Take the lines below beginning at the line that has "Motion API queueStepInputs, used" and stopping after the line that has "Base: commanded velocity", and print them exactly as they are, with no other lines.

- PROVIDED INFORMATION -
○ ○ ○ ○ ○

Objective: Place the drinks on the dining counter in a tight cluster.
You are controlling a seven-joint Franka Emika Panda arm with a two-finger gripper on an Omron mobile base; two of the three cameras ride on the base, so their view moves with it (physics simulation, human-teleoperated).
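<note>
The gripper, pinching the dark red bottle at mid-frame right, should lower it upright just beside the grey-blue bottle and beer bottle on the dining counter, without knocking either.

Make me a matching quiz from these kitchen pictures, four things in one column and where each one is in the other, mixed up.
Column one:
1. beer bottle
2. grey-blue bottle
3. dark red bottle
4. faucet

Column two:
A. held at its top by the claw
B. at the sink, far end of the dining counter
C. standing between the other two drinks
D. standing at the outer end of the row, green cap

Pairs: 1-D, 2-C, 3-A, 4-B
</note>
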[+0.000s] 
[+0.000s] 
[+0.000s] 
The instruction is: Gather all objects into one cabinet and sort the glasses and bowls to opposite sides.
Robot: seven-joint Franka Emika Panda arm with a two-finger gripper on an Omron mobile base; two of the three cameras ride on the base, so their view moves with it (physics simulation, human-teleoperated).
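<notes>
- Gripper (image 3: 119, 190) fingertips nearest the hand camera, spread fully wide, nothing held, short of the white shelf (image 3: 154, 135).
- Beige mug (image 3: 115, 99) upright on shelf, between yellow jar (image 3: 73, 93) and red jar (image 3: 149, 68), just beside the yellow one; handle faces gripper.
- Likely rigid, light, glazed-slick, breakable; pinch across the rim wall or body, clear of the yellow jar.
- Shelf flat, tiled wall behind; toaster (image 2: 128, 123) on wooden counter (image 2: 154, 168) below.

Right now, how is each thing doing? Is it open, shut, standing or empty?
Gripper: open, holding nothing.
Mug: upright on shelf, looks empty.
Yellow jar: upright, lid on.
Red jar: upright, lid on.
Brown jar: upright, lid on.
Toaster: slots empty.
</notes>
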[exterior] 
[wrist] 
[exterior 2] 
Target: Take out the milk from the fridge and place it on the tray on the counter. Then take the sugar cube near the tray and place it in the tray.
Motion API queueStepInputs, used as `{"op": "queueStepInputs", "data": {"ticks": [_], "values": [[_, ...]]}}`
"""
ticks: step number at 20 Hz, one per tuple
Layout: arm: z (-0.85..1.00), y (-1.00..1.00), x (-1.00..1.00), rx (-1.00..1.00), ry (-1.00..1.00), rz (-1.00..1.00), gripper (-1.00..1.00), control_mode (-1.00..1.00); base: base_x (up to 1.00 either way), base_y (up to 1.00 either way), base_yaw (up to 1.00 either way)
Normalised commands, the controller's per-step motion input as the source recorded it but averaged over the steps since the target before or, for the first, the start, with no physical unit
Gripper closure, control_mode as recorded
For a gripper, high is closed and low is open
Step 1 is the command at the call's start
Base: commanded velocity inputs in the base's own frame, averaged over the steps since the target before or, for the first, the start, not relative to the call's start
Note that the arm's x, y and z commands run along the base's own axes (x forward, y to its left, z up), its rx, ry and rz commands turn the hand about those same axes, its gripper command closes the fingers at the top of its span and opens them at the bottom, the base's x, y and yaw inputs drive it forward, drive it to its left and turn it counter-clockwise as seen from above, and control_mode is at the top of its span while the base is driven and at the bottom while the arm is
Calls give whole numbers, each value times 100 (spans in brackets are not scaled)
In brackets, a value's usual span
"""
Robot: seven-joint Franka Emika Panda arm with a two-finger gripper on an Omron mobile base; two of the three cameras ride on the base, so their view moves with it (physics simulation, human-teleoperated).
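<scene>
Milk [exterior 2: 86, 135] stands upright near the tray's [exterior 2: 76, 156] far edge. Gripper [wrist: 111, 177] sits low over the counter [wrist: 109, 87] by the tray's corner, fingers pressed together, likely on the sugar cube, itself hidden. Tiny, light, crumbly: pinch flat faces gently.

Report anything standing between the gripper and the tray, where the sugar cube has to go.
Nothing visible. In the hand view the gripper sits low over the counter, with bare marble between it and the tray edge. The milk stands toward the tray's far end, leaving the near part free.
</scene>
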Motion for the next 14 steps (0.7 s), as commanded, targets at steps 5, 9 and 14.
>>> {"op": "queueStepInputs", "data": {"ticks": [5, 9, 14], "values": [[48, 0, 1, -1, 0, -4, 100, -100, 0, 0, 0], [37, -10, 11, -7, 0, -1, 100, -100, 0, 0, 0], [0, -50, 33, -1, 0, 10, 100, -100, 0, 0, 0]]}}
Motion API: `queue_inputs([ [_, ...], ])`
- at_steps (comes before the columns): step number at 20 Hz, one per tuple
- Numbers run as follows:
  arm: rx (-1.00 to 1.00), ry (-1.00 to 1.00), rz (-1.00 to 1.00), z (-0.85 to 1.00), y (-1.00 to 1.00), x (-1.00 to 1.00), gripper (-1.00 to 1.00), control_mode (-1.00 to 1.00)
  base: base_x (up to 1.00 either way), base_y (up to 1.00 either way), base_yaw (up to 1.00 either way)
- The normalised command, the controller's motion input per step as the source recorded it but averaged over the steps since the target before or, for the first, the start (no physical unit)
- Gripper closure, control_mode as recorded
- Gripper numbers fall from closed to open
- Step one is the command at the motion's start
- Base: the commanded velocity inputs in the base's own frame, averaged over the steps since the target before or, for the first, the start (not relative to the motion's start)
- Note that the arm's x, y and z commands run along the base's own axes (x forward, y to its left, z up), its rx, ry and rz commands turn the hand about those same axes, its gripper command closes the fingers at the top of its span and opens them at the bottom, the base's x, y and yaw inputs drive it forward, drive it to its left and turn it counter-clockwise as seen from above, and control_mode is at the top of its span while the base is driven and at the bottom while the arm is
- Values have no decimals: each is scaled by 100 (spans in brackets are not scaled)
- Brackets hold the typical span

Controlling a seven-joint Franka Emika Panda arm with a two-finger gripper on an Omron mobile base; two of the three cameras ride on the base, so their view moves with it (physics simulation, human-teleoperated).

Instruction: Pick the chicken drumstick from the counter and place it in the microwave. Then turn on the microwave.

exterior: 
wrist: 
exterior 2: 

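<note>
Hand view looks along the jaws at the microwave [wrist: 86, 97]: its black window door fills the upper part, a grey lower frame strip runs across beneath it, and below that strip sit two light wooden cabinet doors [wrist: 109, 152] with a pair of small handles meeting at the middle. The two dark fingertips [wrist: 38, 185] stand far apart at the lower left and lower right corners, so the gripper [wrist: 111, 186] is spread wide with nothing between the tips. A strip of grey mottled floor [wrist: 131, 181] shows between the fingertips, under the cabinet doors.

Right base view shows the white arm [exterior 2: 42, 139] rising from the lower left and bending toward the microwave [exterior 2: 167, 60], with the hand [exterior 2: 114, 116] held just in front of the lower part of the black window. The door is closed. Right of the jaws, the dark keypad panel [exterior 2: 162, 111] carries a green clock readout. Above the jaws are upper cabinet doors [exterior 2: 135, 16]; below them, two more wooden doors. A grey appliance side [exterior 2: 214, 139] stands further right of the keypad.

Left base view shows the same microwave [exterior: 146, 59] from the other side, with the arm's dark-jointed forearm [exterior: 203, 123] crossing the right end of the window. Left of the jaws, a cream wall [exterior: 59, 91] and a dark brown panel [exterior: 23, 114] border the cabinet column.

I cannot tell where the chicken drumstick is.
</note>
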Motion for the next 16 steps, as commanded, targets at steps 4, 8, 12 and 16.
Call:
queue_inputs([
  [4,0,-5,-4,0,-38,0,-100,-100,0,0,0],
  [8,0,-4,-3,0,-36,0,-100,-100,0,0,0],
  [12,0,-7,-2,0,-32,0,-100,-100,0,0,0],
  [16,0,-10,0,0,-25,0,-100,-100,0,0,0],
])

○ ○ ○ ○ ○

- WRITTEN ANSWER -
Motion API queueStepInputs, used as `{"op": "queueStepInputs", "data": {"ticks": [_], "values": [[_, ...]]}}`
"""
ticks: step number at 20 Hz, one per tuple
Layout: arm: z (-0.85..1.00), y (-1.00..1.00), x (-1.00..1.00), rx (-1.00..1.00), ry (-1.00..1.00), rz (-1.00..1.00), gripper (-1.00..1.00), control_mode (-1.00..1.00); base: base_x (up to 1.00 either way), base_y (up to 1.00 either way), base_yaw (up to 1.00 either way)
Normalised commands, the controller's per-step motion input as the source recorded it but averaged over the steps since the target before or, for the first, the start, with no physical unit
Gripper closure, control_mode as recorded
For a gripper, high is closed and low is open
Step 1 is the command at the call's start
Base: commanded velocity inputs in the base's own frame, averaged over the steps since the target before or, for the first, the start, not relative to the call's start

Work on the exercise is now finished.